My Name is Steven Johnson

                                          I have been a police officer
                                                        in Mesa, Arizona since 1989.

In 1983 and1984 I spent some time in Korea as a missionary in the Seoul South Korea mission. Serving a mission was one of the most incredible experiences of my life and one that I will always cherish. During my missionary service I witnessed miracles and saw the workings of the Spirit. I have felt the presence of heavenly beings surrounding me, walking with me and protecting me. Those experiences have instilled in me a deeply rooted testimony of the truthfulness of the gospel and our Heavenly Father's love for us. Heavenly Father must have found some favor with me because He has blessed me with the most wonderful wife I could ever have imagined.

                          Not only was she my high school sweetheart,
                                      she is my eternal sweetheart and my inspiration.

I was not a person that always wanted to be a police officer. In fact it really never entered my mind. Iíll admit that when I was young I did dream of being a secret agent or spy of some type. But that was just kid stuff. About a year before testing for the department, I knew that I needed to make a career decision and was exploring several different options. I started praying for guidance in this decision. After all, Heavenly Father knows us far better than we know ourselves. With His direction, I soon found myself in the testing process for the police department.

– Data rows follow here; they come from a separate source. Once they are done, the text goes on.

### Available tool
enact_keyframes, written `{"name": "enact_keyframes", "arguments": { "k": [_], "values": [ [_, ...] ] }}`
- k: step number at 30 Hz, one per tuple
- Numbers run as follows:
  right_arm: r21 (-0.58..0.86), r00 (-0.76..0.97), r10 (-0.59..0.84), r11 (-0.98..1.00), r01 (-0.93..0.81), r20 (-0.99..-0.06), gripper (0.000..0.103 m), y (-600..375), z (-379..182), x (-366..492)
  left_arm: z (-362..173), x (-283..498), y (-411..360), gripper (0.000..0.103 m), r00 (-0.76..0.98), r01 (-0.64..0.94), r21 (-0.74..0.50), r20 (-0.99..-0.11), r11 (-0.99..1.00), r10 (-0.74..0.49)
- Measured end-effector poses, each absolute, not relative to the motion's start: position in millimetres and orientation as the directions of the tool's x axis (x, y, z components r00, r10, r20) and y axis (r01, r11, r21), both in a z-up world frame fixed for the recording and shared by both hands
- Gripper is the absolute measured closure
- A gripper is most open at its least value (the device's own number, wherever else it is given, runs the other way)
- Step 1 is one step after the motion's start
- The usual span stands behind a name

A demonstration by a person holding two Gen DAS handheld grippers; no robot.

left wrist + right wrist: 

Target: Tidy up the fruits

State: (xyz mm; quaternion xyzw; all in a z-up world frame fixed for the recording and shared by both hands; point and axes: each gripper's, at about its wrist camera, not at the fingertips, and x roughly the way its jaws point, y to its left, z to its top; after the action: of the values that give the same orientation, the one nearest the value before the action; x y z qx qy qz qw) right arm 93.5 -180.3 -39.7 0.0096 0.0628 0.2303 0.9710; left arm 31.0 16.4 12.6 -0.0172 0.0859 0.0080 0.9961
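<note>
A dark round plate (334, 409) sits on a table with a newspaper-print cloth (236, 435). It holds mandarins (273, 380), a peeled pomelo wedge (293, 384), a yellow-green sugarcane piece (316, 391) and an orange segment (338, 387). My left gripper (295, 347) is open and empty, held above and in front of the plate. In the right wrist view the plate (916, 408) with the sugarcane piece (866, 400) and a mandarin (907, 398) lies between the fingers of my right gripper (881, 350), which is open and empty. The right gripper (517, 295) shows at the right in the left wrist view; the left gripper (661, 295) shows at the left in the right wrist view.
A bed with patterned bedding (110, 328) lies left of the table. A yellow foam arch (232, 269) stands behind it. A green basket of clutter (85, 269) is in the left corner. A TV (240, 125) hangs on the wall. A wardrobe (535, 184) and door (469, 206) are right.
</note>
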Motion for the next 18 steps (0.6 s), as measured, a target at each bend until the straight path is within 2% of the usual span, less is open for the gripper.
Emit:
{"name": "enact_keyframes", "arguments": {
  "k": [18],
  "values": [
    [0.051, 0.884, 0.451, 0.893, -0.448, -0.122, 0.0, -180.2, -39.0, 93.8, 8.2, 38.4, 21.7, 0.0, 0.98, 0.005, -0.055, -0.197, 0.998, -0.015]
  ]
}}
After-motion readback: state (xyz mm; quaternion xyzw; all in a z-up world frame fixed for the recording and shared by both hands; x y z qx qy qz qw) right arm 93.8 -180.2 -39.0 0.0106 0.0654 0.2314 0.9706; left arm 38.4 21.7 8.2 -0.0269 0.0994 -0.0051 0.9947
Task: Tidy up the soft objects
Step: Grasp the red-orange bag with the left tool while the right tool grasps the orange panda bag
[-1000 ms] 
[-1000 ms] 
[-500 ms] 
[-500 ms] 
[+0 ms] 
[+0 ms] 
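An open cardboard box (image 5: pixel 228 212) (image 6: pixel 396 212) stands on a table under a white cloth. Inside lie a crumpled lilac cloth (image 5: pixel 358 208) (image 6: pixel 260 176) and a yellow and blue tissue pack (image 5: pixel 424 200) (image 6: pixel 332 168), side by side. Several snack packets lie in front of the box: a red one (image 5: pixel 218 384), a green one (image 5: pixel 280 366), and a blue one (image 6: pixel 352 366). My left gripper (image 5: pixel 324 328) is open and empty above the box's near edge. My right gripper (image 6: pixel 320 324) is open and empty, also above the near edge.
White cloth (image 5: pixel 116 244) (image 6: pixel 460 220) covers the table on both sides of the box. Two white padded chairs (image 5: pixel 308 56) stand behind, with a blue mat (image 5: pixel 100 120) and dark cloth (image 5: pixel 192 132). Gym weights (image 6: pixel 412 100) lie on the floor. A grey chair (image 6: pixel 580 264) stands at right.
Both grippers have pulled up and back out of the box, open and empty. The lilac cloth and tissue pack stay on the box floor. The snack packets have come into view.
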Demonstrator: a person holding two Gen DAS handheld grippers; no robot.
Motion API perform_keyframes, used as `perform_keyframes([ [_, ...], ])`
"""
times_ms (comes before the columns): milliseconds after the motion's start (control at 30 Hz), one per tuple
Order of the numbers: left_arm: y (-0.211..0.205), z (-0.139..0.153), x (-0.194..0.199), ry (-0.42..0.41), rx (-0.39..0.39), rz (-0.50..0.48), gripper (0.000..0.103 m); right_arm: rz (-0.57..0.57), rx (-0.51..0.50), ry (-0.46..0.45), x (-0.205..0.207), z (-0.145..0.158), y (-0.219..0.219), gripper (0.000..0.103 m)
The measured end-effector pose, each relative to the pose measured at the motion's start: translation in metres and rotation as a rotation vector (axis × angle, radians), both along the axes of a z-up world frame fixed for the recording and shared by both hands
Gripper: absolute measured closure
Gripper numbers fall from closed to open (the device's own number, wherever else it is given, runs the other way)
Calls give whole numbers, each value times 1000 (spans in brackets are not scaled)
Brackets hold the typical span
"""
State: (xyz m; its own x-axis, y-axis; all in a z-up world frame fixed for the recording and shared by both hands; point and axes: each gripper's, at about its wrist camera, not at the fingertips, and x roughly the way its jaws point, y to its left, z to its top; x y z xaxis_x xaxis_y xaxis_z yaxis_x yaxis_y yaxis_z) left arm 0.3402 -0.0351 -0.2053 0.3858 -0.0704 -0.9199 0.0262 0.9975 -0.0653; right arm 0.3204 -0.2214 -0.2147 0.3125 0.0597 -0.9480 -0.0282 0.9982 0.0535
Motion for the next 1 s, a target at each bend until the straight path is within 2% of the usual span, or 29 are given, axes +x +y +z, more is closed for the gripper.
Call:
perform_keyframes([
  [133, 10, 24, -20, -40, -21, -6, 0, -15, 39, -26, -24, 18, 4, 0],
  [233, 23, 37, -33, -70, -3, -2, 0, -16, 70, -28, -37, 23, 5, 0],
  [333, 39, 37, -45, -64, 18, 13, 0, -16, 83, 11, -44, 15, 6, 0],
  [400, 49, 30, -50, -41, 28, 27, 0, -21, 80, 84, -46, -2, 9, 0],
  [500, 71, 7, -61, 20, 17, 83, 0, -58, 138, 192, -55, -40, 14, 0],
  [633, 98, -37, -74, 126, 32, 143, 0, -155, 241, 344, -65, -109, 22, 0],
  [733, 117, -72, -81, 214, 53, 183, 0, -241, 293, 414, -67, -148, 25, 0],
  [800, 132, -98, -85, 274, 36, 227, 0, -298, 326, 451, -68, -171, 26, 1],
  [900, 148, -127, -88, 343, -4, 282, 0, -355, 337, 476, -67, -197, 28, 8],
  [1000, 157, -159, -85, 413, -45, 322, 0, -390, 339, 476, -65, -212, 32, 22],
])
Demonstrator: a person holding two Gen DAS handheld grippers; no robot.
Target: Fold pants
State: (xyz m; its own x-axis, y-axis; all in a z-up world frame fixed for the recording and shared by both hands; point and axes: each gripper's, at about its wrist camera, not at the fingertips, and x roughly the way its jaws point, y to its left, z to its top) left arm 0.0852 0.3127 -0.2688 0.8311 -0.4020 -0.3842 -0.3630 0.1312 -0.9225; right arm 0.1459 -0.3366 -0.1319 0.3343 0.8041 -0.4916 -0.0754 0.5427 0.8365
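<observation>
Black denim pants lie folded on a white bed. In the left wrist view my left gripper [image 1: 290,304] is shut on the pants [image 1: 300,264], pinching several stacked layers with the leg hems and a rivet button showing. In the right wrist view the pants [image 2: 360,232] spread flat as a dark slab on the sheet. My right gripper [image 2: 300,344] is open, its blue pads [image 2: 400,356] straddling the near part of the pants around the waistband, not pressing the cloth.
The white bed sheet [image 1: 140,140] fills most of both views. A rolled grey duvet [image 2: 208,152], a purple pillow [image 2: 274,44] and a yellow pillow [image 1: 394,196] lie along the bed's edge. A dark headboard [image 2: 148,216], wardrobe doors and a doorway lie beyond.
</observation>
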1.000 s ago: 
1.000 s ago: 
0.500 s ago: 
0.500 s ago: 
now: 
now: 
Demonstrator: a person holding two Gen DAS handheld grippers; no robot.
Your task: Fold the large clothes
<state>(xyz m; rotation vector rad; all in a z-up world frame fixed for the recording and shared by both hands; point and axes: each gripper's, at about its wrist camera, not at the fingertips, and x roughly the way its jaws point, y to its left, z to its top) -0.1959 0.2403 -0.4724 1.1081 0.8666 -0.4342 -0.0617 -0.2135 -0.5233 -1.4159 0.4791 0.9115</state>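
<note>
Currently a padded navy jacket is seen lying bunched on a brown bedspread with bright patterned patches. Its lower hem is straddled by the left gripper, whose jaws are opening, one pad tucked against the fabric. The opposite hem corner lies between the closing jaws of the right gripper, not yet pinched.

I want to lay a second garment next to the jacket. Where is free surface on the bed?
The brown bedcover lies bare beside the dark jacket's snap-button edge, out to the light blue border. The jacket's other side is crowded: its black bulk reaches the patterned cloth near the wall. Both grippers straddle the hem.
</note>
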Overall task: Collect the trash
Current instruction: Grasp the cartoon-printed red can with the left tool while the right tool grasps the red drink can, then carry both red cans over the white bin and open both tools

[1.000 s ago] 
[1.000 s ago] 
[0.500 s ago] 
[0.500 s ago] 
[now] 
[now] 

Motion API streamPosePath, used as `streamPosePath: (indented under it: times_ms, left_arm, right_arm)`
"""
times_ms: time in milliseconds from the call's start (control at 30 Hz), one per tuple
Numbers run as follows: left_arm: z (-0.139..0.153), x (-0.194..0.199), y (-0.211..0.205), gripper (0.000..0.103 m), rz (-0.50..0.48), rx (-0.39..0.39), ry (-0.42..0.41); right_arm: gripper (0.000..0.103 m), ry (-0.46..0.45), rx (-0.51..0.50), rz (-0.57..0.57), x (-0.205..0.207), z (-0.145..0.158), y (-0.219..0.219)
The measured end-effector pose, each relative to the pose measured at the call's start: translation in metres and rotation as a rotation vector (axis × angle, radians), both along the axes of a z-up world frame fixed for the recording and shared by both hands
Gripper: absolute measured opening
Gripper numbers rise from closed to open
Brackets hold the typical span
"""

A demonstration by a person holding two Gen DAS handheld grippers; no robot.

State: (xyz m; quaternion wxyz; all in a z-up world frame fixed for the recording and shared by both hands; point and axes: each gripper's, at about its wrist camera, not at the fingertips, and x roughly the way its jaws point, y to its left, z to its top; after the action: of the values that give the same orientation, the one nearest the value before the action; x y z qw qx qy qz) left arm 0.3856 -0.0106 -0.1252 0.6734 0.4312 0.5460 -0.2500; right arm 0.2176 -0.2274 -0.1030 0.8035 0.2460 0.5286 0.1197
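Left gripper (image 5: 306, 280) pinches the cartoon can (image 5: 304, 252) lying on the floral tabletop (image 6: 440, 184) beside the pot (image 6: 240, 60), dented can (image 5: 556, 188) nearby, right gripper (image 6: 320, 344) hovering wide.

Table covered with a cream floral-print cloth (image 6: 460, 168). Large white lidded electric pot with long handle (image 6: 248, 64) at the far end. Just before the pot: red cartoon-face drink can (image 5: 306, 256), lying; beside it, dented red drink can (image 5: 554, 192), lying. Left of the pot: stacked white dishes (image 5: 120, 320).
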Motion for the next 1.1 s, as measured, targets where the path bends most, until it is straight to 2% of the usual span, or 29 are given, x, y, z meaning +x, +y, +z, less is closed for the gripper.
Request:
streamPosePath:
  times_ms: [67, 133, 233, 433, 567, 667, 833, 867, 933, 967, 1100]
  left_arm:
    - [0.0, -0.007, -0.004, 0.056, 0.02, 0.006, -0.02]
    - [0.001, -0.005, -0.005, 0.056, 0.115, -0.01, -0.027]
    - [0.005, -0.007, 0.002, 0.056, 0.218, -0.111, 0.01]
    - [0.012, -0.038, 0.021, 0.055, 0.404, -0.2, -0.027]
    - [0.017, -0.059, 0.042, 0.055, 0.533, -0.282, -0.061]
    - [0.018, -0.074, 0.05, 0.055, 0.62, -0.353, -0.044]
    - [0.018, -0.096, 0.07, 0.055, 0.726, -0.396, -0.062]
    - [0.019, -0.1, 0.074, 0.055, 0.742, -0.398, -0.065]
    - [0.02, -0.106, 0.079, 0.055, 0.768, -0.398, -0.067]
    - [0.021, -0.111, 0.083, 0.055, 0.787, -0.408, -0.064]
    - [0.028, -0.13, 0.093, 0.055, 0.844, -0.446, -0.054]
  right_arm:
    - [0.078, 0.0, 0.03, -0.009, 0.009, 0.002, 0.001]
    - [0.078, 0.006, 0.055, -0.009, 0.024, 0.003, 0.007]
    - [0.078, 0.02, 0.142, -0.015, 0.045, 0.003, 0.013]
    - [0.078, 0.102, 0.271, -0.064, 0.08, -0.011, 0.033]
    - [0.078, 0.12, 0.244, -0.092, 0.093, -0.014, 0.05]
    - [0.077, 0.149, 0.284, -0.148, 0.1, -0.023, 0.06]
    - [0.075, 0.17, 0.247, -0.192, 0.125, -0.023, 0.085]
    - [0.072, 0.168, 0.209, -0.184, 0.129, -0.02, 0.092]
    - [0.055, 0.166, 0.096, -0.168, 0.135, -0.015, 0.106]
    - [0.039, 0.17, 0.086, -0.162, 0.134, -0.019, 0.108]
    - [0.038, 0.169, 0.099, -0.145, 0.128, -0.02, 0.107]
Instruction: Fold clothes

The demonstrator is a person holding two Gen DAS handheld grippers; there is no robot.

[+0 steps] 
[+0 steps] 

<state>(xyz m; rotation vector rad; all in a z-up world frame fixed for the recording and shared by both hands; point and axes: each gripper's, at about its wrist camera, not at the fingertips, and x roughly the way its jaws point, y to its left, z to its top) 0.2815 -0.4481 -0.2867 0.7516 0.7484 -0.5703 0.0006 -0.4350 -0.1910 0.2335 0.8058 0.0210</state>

A short time later I was hired and in the academy. As the academy ended, I found myself at the top of my class. Soon I was on the street with a training officer and couldnít wait to go to work each night.

                        It was only then that I fully realized that this calling
           of being one of the centurions or protectors was what I was intended to do
                                            and that the Lord had led me here.
                                I wasnít sure why, but I knew there was a purpose.

Since being hired and as with most police officers, I have had many experiences that raised my adrenaline level and forced me to make split second decisions. Some I donít remember, but others are indelibly printed in my mind because I know that those experiences were part of my purpose of being a cop. Here are two of those stories.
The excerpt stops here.